Cheng Xi, Zhao Wensi, Zhu Mengdi, Wang Bo, Wang Xuege, Yang Xiaoyun, Huang Yuqi, Tan Minjia, Li Jing
Department of Bioinformatics and Biostatistics, School of Life Sciences and Biotechnology, Shanghai Jiao Tong University, Shanghai 200240, China.
The Chemical Proteomics Center and State Key Laboratory of Drug Research, Shanghai Institute of Materia Medica, Chinese Academy of Sciences, Shanghai 201203, China.
Cancer Biol Med. 2021 Apr 24;19(1):74-89. doi: 10.20892/j.issn.2095-3941.2020.0218.
Drug repurposing, the application of existing therapeutics to new indications, holds promise in achieving rapid clinical effects at a much lower cost than that of drug development. The aim of our study was to perform a more comprehensive drug repurposing prediction of diseases, particularly cancers.

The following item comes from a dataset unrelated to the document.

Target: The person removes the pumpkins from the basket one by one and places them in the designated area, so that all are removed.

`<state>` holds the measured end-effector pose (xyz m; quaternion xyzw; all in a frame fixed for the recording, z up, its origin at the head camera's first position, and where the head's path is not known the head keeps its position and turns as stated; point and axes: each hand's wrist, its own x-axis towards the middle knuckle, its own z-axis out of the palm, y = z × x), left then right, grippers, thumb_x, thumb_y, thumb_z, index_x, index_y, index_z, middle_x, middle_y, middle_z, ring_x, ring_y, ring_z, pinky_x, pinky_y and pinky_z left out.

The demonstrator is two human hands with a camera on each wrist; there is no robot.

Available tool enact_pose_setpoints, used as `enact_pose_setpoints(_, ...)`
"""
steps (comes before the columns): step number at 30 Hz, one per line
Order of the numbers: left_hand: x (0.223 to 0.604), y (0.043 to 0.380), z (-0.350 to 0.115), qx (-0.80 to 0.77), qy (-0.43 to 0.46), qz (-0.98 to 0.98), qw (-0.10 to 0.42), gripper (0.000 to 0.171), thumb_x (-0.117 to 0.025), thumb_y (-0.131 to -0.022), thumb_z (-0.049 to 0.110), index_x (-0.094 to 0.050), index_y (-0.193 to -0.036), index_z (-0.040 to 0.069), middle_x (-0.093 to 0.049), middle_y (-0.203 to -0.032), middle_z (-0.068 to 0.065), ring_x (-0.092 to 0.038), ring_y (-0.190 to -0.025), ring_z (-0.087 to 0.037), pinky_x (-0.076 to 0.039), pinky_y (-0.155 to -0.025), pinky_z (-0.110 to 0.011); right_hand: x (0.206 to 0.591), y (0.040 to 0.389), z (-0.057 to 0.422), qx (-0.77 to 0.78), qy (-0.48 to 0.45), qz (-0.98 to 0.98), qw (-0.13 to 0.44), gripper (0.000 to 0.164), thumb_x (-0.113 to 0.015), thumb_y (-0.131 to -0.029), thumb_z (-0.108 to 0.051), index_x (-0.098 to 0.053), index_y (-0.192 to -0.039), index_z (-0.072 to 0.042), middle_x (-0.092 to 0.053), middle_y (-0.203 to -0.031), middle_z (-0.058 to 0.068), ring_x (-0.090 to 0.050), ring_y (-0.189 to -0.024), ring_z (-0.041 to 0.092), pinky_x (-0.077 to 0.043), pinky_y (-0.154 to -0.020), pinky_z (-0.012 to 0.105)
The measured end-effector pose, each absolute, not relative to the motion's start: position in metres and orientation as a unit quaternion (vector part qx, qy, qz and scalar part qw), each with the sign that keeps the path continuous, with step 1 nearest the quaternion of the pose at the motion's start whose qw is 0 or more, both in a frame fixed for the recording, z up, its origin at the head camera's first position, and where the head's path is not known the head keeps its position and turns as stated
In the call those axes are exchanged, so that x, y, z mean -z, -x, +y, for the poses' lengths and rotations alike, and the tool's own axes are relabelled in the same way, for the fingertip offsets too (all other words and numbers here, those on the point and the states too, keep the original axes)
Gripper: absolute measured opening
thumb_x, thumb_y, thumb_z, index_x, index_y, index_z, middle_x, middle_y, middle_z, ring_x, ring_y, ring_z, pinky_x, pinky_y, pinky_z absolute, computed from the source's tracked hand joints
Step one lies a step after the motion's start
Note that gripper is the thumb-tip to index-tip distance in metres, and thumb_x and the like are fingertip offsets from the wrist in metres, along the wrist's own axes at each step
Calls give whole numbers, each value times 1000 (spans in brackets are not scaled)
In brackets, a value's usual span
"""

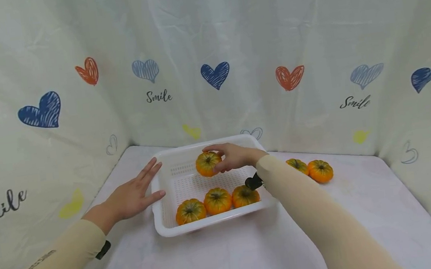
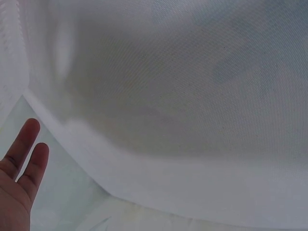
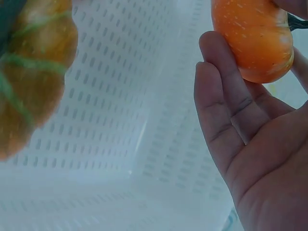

Here, by targeting 4,096 human diseases, including 384 cancers, we propose a greedy computational model based on a heterogeneous multilayer network for the repurposing of 1,419 existing drugs in DrugBank. We performed additional experimental validation for the dominant repurposed drugs in cancer.
The overall performance of the model was well supported by cross-validation and literature mining. Focusing on the top-ranked repurposed drugs in cancers, we verified the anticancer effects of 5 repurposed drugs widely used clinically in drug sensitivity experiments. Because of the distinctive antitumor effects of nifedipine (an antihypertensive agent) and nortriptyline (an antidepressant drug) in prostate cancer, we further explored their underlying mechanisms by using quantitative proteomics. Our analysis revealed that both nifedipine and nortriptyline affected the cancer-related pathways of DNA replication, the cell cycle, and RNA transport. Moreover, experiments demonstrated that nifedipine and nortriptyline significantly inhibited the growth of prostate tumors in a xenograft model.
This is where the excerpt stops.